What can Information Guess? Guessing Advantage vs. Rényi Entropy for Small Leakages
Julien Béguinot, Olivier Rioul
TL;DR
This work addresses bounding an adversary's guessing advantage under small information leakage by exploiting the Gibbs inequality and its Rényi generalization to obtain closed-form parametric lower bounds for the $\rho$-th order guessing entropy $G_\rho(X|Y)$ in terms of the Rényi-Arimoto entropy $H_\alpha(X|Y)$. The authors derive explicit parametric curves for the unconditional and conditional cases, including a first-order bound $\Delta G_\rho(X;Y) \lesssim c\sqrt{\Delta H_\alpha(X;Y)}$ in the small-leakage regime, and validate the results in Hamming weight leakage and random probing models.
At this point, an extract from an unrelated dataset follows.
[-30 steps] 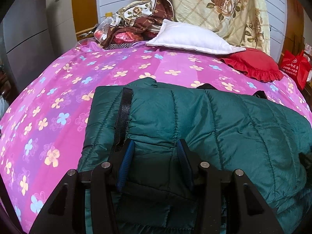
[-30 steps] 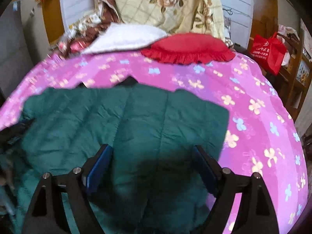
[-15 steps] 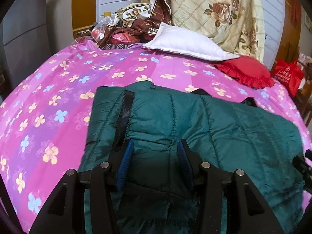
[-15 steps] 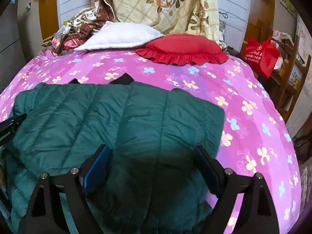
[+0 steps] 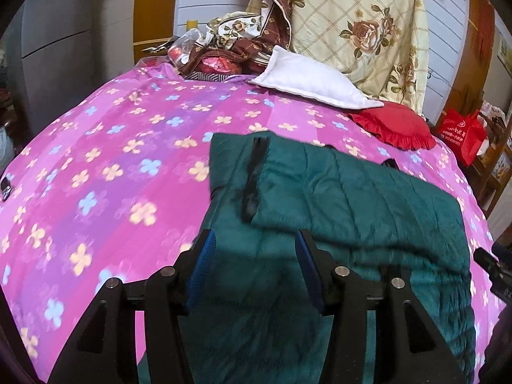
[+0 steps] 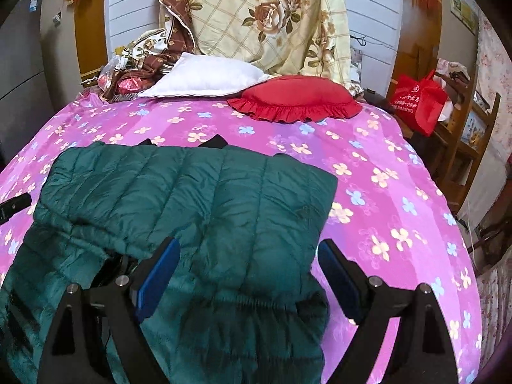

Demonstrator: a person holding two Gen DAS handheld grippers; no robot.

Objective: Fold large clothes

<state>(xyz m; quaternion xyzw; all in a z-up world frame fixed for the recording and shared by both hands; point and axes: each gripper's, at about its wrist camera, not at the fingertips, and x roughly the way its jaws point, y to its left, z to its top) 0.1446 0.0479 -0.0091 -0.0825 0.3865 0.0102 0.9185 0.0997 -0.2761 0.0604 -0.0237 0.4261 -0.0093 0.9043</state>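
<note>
A dark green quilted jacket (image 5: 352, 198) lies on the pink flowered bedsheet (image 5: 112, 160), its upper part folded over the lower part. A black zipper strip (image 5: 252, 179) runs along its left side. My left gripper (image 5: 254, 256) is open and empty above the jacket's left near part. In the right wrist view the jacket (image 6: 198, 198) fills the lower left, and my right gripper (image 6: 248, 265) is open wide and empty above its right near part. The left gripper's tip (image 6: 12, 206) shows at the left edge.
A white pillow (image 5: 307, 80) and a red frilled cushion (image 5: 393, 124) lie at the head of the bed, with a floral quilt (image 5: 358, 22) behind. Clutter (image 5: 217, 54) sits at the back left. A red bag (image 6: 419, 99) and wooden shelf (image 6: 464, 147) stand right of the bed.
Both grippers have pulled back and risen away from the jacket. The left view has swung leftward, and more of the folded jacket and the bed shows in both views.
</note>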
The bounds show substantial improvements over prior non-asymptotic and asymptotic results, enabling tighter practical assessment of leakage resilience and aiding countermeasure design. The framework also points to extensions to additive-noise leakage models, nonuniform priors, and negative $\alpha$ values for broader applicability.
Abstract
We leverage the Gibbs inequality and its natural generalization to Rényi entropies to derive closed-form parametric expressions of the optimal lower bounds of $ρ$th-order guessing entropy (guessing moment) of a secret taking values on a finite set, in terms of the Rényi-Arimoto $α$-entropy. This is carried out in an non-asymptotic regime when side information may be available. The resulting bounds yield a theoretical solution to a fundamental problem in side-channel analysis: Ensure that an adversary will not gain much guessing advantage when the leakage information is sufficiently weakened by proper countermeasures in a given cryptographic implementation. Practical evaluation for classical leakage models show that the proposed bounds greatly improve previous ones for analyzing the capability of an adversary to perform side-channel attacks.